Viele biologische Funktionen hängen davon ab, dass Makromoleküle Übergangsformen ihrer räumlichen Anordnung einnehmen können. Der Transport zellulärer Lasten durch molekulare Motoren ist nur ein Beispiel dafür. Auch das Erbmolekül DNA muss etwas Flexibilität zeigen, etwa wenn bestimmte Proteine an die langgestreckte Doppelhelix binden wollen oder wenn diese von anderen Proteinen befreit wird, um besser zugänglich zu sein. Bei diesen und entsprechenden Prozessen muss ein langes Segment in dem betreffenden Molekül oder Komplex während der Übergangsphase gedreht werden. Dazu muss das Segment aber in gewissem Umfang biegsam sein.

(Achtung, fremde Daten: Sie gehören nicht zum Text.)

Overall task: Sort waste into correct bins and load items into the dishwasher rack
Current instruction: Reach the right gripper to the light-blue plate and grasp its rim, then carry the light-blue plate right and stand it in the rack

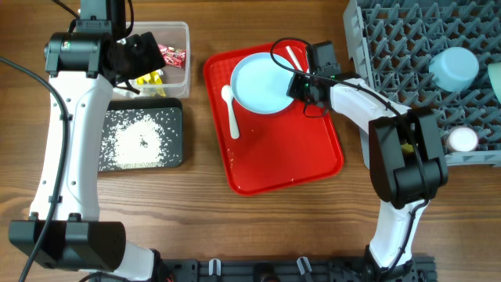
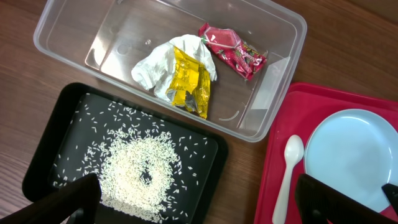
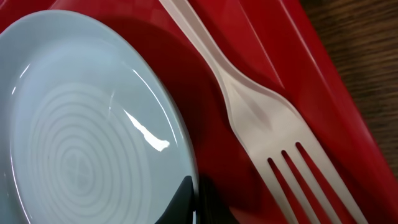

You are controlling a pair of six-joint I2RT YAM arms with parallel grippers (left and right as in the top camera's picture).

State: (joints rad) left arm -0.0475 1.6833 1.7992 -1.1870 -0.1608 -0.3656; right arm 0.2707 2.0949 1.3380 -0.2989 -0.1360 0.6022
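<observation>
Table: brown wood, filling the overhead view.
Dishwasher rack: grey pegged crate in the upper right of the overhead frame, running off the top and right edges.
Red tray: flat, in the centre of the frame and slightly tilted, just left of the rack.
Black bin: shallow tub at centre left, directly below the clear bin in the frame.
Clear bin: see-through tub at upper left, partly hidden by the left arm.
Left gripper: spread wide and holding nothing, hanging above the two bins.
Right gripper: closed tight on the right rim of the plate; the wrist view shows the rim running in between the dark fingers.
Pale blue plate: on the upper part of the tray.
Pale blue bowl: upside down in the rack, upper right.
Pinkish-white cup: in the rack, below the bowl in the frame.
White spoon: on the tray, touching the plate's left edge.
White fork: flat on the tray just right of the plate.
White napkin: crumpled in the clear bin.
Yellow wrapper: lying against the napkin.
Red wrapper: in the clear bin, right of the napkin.
Rice grains: scattered in the black bin, thickest in a ring.
</observation>
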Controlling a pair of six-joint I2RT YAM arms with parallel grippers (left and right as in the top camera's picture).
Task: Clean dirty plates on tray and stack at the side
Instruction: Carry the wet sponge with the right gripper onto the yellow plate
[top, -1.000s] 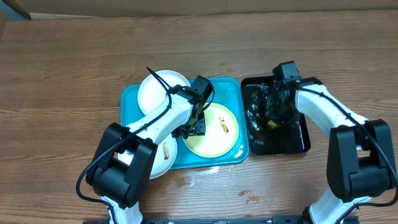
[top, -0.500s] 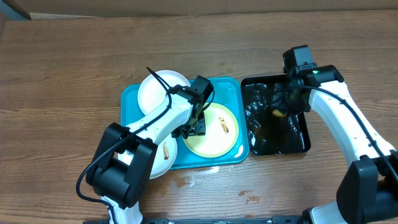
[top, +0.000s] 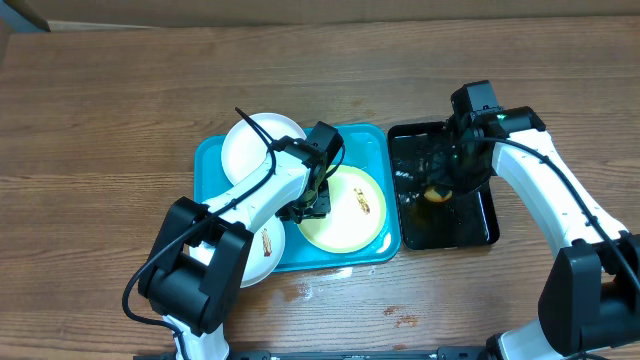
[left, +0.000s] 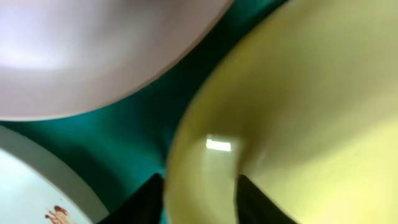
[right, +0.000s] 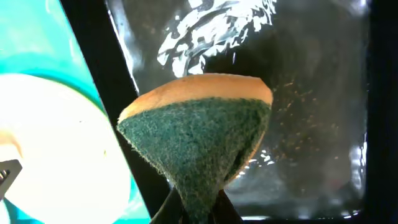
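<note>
The turquoise tray (top: 365, 140) holds a white plate (top: 258, 148) at its back left and a pale yellow-green plate (top: 352, 215) with a brown smear at its front right. A second white plate (top: 262, 258) with a smear overhangs the tray's front left edge. My left gripper (top: 318, 203) is shut on the yellow-green plate's left rim; the left wrist view shows the rim (left: 298, 112) between the fingers (left: 199, 200). My right gripper (top: 447, 172) is shut on a green-and-orange sponge (right: 199, 137), held over the black tray (top: 492, 228).
The glossy black tray (right: 311, 93) is wet, with specks on its floor, and stands right of the turquoise tray (right: 31, 37). Small wet spots lie on the wooden table (top: 400, 318) in front of the trays.
My right arm lifted the sponge and swung right, then came back left and lower over the black tray. The left arm and the plates have not moved.
</note>
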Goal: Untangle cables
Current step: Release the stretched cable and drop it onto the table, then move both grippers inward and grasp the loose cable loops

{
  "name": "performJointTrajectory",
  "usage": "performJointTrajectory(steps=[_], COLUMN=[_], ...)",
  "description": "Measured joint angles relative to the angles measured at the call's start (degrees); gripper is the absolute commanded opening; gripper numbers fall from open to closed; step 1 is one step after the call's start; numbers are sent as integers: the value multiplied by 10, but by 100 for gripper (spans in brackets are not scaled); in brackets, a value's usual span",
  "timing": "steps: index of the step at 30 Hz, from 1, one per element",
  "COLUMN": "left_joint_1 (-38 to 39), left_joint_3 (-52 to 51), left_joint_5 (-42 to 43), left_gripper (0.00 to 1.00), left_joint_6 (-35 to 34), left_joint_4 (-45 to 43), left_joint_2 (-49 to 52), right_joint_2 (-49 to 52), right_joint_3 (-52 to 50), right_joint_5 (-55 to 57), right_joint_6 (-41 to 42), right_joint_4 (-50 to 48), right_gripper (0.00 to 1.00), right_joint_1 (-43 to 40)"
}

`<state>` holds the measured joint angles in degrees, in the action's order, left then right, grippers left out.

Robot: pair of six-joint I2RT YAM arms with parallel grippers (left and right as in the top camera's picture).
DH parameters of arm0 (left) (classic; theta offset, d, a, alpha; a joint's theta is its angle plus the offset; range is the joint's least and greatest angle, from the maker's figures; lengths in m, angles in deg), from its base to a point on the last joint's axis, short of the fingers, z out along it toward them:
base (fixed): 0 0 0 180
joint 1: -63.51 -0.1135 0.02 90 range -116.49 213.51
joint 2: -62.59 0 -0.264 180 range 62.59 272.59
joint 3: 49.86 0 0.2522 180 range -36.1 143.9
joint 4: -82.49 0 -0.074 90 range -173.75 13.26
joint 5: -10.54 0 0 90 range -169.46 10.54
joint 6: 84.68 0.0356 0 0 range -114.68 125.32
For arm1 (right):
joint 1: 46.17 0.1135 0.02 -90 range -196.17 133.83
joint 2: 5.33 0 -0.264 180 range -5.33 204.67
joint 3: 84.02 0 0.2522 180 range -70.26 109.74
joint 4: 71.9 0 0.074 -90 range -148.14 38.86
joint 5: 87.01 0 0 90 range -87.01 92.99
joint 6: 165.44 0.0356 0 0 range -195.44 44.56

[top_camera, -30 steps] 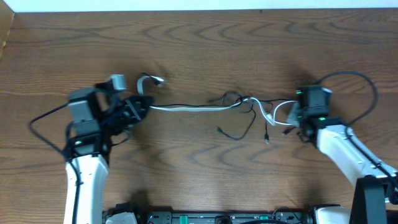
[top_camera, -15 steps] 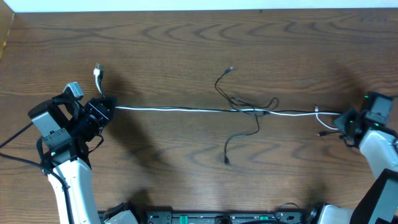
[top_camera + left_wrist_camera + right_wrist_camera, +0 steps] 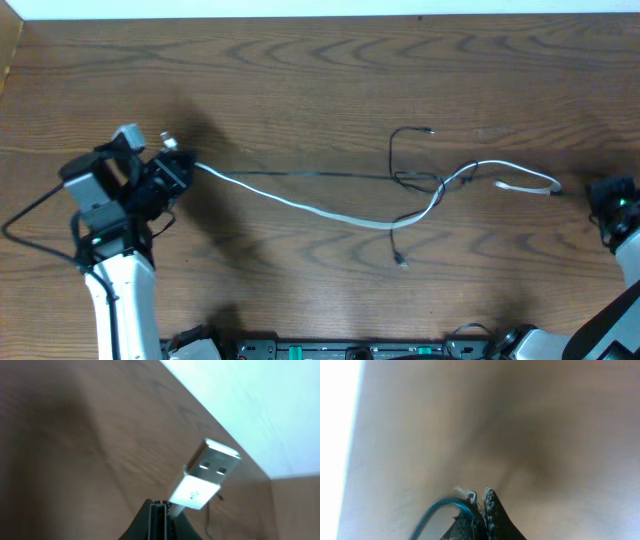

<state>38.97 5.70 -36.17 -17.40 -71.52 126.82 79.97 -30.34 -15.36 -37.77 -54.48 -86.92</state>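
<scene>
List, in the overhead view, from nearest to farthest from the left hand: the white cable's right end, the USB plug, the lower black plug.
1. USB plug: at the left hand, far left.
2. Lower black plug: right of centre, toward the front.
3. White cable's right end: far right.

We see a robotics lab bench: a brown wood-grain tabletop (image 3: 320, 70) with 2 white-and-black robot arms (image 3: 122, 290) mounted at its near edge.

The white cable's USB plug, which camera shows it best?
Left wrist: the USB plug is large and close, metal shell and both square holes clear, just above the left gripper. Overhead shows it only as a tiny pale speck. Right wrist shows none of it.
</scene>
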Motion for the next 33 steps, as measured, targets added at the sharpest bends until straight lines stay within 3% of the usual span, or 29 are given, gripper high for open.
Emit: performJointTrajectory(steps=[3,7,12,13,16,18,21,24,26,33], left_joint_1=[71,188,288,302,320,323,323,323,323,323], left_joint_3=[0,0,0,0,0,0,0,0,0,0], left_joint_5=[-10,-28,-77,-93,-125,-138,-152,-156,-158,-160], left_gripper=[7,7,8,8,39,46,47,48,48,48], left_joint_6=[2,5,19,22,28,32,35,35,35,37], left_joint_4=[-33,-44,-12,-1,19,29,40,58,73,70], left_joint_2=[0,0,3,4,9,10,10,10,10,10], right_joint_2=[0,0,0,0,0,0,0,0,0,0], right_joint_3=[2,3,3,3,3,3,3,3,3,3], right_joint_5=[-141,-255,-303,-298,-254,-214,-147,-87,-51,2], right_joint_6=[-19,-50,-106,-113,-127,-133,-139,-143,-139,-132], right_joint_4=[-57,-51,-12,2,54,92,146,188,212,223], right_gripper=[1,1,1,1,1,1,3,33,40,39], right_joint_1=[31,113,237,255,299,317,339,357,364,365])
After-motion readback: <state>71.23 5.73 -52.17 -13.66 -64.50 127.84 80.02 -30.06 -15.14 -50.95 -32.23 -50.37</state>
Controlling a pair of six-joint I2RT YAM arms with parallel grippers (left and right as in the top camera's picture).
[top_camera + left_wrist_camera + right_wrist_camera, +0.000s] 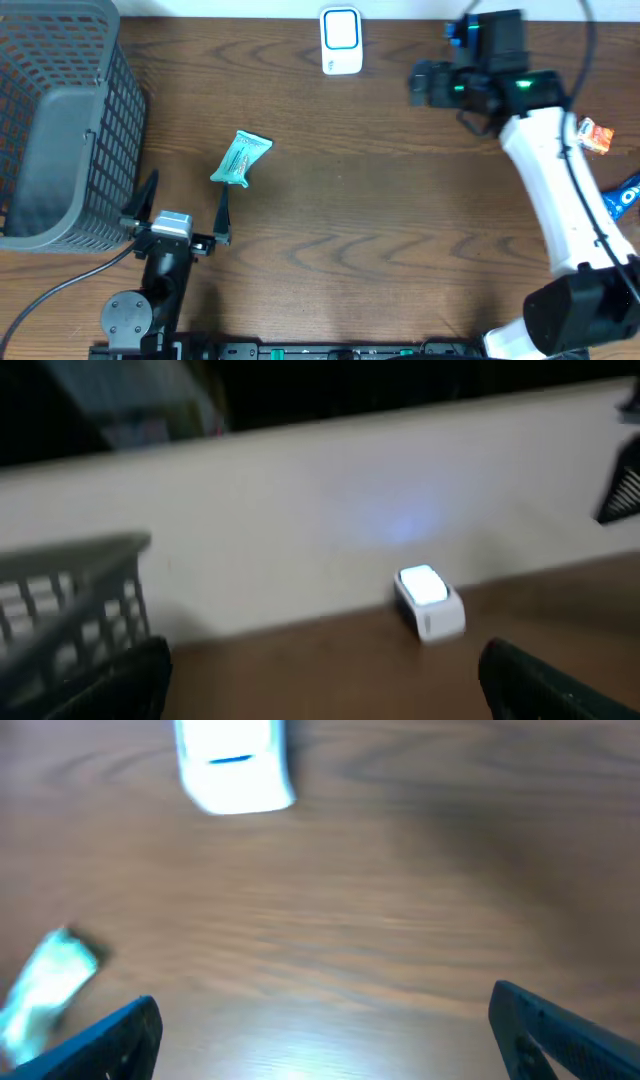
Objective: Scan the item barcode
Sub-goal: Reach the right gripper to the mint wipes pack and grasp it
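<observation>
One gray mesh basket [60, 130] stands just off the outer finger of the left gripper [188, 190]. That gripper's jaws are spread wide and hold nothing. One teal snack packet [242, 158], the item to scan, lies flat on the wooden table [380, 220] just beyond the tip of the left gripper's inner finger, apart from it. One white barcode scanner [341, 40] sits at the table's far edge, well ahead of the left gripper and near the right gripper [420, 82], which is turned toward it. The right gripper's jaws are also wide apart and empty. Two small items lie past the right arm at the table's edge: an orange packet [597, 135] and a blue-and-white wrapper [625, 195].

Only the overhead view takes in both arms, the two edge items and the whole basket. The left wrist view, blurred, adds the scanner's lit face against a pale wall and a corner of the basket, but not the packet. The right wrist view, also blurred, shows the scanner ahead and the packet beside its left fingertip.
</observation>
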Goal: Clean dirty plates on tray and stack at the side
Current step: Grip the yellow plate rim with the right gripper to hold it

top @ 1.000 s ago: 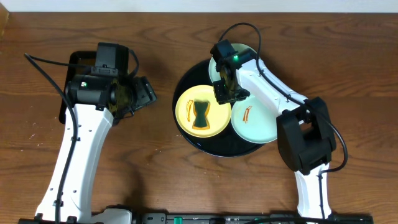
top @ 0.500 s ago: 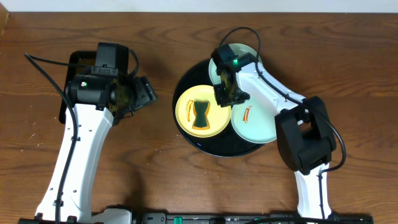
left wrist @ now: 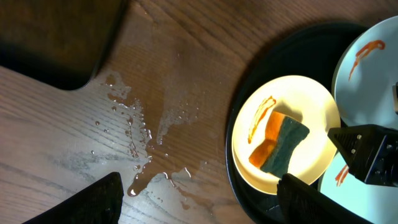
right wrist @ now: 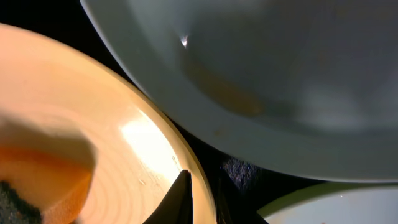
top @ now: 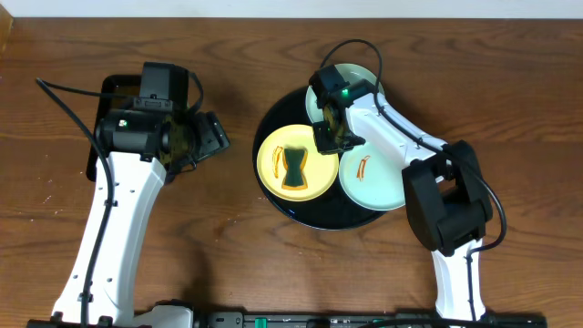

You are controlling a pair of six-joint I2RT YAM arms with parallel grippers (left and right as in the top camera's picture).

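Grip step | should be pinching only the rim, then lifting level so the sponge (top: pixel 296 167) is staying put and the mint plates (top: pixel 373 178) are clearing | right claw (top: pixel 330 137) is straddling the yellow plate (top: pixel 270 150) at its 2 o'clock rim, fingers nearly together, firm clamp I cannot tell | plate is sitting at 9 o'clock on the tray (top: pixel 282 114) | left claw (left wrist: pixel 199 199) is hanging wide apart, empty

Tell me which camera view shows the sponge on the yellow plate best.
The left wrist view: the orange and dark green sponge lies whole on the pale yellow round plate, both layers clear. Overhead shows it whole but small and dark. The right wrist view catches only a blurred orange corner at the frame's lower left.
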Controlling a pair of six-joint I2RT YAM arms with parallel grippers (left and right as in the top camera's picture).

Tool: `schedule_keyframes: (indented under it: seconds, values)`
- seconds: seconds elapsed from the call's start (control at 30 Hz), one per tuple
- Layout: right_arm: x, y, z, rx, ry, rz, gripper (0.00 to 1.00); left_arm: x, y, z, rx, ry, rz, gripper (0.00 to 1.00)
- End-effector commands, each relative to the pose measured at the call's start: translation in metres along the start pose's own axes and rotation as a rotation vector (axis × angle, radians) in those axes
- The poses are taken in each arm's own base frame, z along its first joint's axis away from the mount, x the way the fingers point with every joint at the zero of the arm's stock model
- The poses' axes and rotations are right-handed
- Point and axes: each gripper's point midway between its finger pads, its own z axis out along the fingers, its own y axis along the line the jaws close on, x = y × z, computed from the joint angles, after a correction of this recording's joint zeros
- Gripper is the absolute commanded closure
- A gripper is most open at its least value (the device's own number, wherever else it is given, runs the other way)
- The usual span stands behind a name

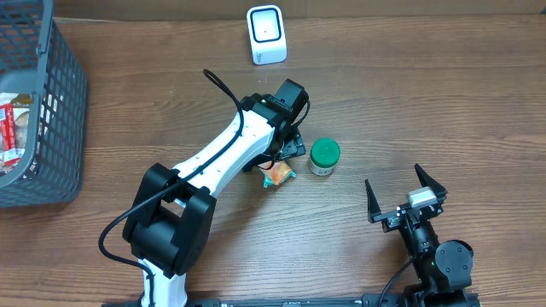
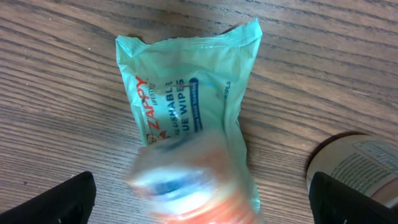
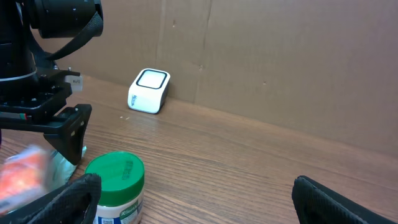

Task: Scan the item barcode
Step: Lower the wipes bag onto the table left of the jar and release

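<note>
My left gripper [image 2: 202, 205] is open, its black fingertips [image 2: 69, 198] wide apart at the frame's lower corners. Between them is a blurred orange packet [image 2: 193, 186], touching neither finger and lying over the lower end of a teal wipes pack [image 2: 186, 87] on the wooden table. From overhead the orange and teal packets [image 1: 277, 176] lie just below the left gripper [image 1: 288, 147]. The white barcode scanner [image 1: 266, 34] stands at the table's far edge, well apart from them. My right gripper [image 1: 403, 194] is open and empty at the front right.
A green-lidded jar [image 1: 324, 156] stands upright right of the packets and just ahead of the right gripper's left finger [image 3: 74, 199]. A grey basket [image 1: 51, 128] with packaged goods sits at the far left. A cardboard wall backs the table behind the scanner [image 3: 149, 91].
</note>
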Motion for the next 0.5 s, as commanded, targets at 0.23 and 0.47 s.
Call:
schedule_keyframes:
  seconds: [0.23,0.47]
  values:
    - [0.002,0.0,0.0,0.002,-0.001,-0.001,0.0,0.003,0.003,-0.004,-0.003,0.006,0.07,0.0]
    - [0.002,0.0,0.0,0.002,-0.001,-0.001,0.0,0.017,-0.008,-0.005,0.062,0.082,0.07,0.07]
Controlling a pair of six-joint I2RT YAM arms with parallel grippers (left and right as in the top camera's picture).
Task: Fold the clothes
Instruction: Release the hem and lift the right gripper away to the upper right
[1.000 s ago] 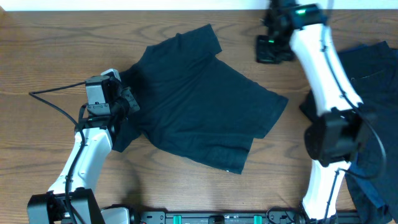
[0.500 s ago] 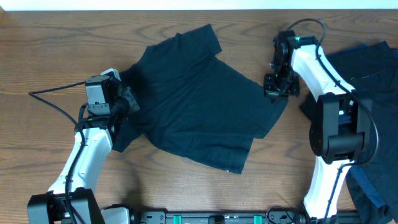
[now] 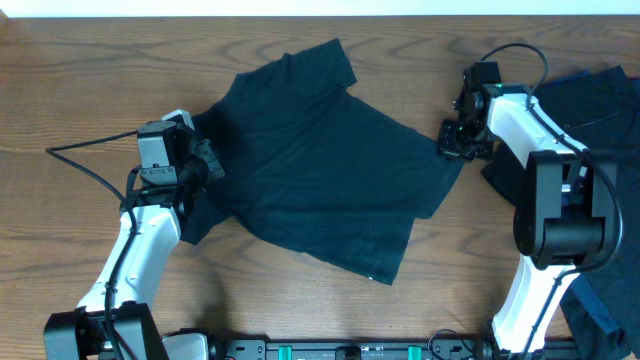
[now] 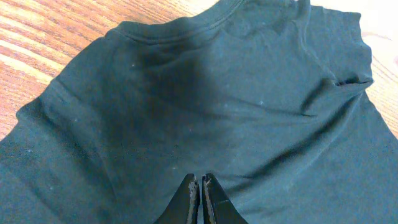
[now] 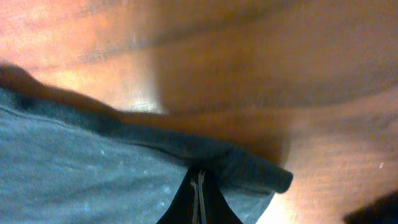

Eine entscheidende Größe bei diesen Prozessen ist die Reaktionsrate, bei molekularen Motoren ist das etwa die „Schwenkgeschwindigkeit“ des Arms, die in diesem Fall für die Laufgeschwindigkeit des Moleküls entlang des Filaments entscheidend ist. „Wir konnten zeigen, dass die Reaktionsrate besonders hoch ist, wenn der Arm ein Scharnier hat“, sagt Professor Ulrich Gerland von der Universität zu Köln, der zusammen mit Professor Erwin Frey von der Ludwig-Maximilians-Universität (LMU) München für die neue Studie verantwortlich war. „Dieser physikalische Effekt kann von der Natur oder der Nanoforschung genutzt werden. Tatsächlich wurden entsprechende Scharniere – so etwa wie Ellbogen in den molekularen Armen – bereits nachgewiesen.“

„Mittelsteife“ Scharniere am besten

Daneben zeigt die Arbeit auch, dass die Reaktionsrate optimal ist, wenn diese Scharniere weder ganz steif sind, noch eine völlig freie Rotation erlauben. Sie müssen vielmehr eine „mittlere“ Steifigkeit haben. Denn dann ist die Reaktionsrate auch besonders robust, sie hängt also fast nicht von der Größe der Last ab, die der molekulare Motor transportiert. „Der Aspekt der Robustheit hat bei molekularbiologischen Systemen sogar eine besondere Bedeutung“, so Frey. „Denn in der stürmischen molekularen Welt gibt es viele Möglichkeiten für Störungen und Fluktuationen. Trotzdem aber muss die Funktion der Systeme sichergestellt sein.“

Diese Fragen haben die Forscher mit Hilfe eines stark vereinfachten Modells untersucht. Erstmals konnte damit quantitativ beschrieben werden, wie ein physikalischer Prozess, nämlich die Biegesteifigkeit in einem langgestreckten Makromolekül, direkten Einfluss auf die Reaktionsrate eines biochemischen Vorgangs, also die Änderung der räumlichen Anordung des Moleküls, haben kann. Die für ein genaues Verständnis des Modells neu entwickelten theoretischen Konzepte können nun allgemein auf Reaktionsprobleme ähnlicher Art angewendet werden kann.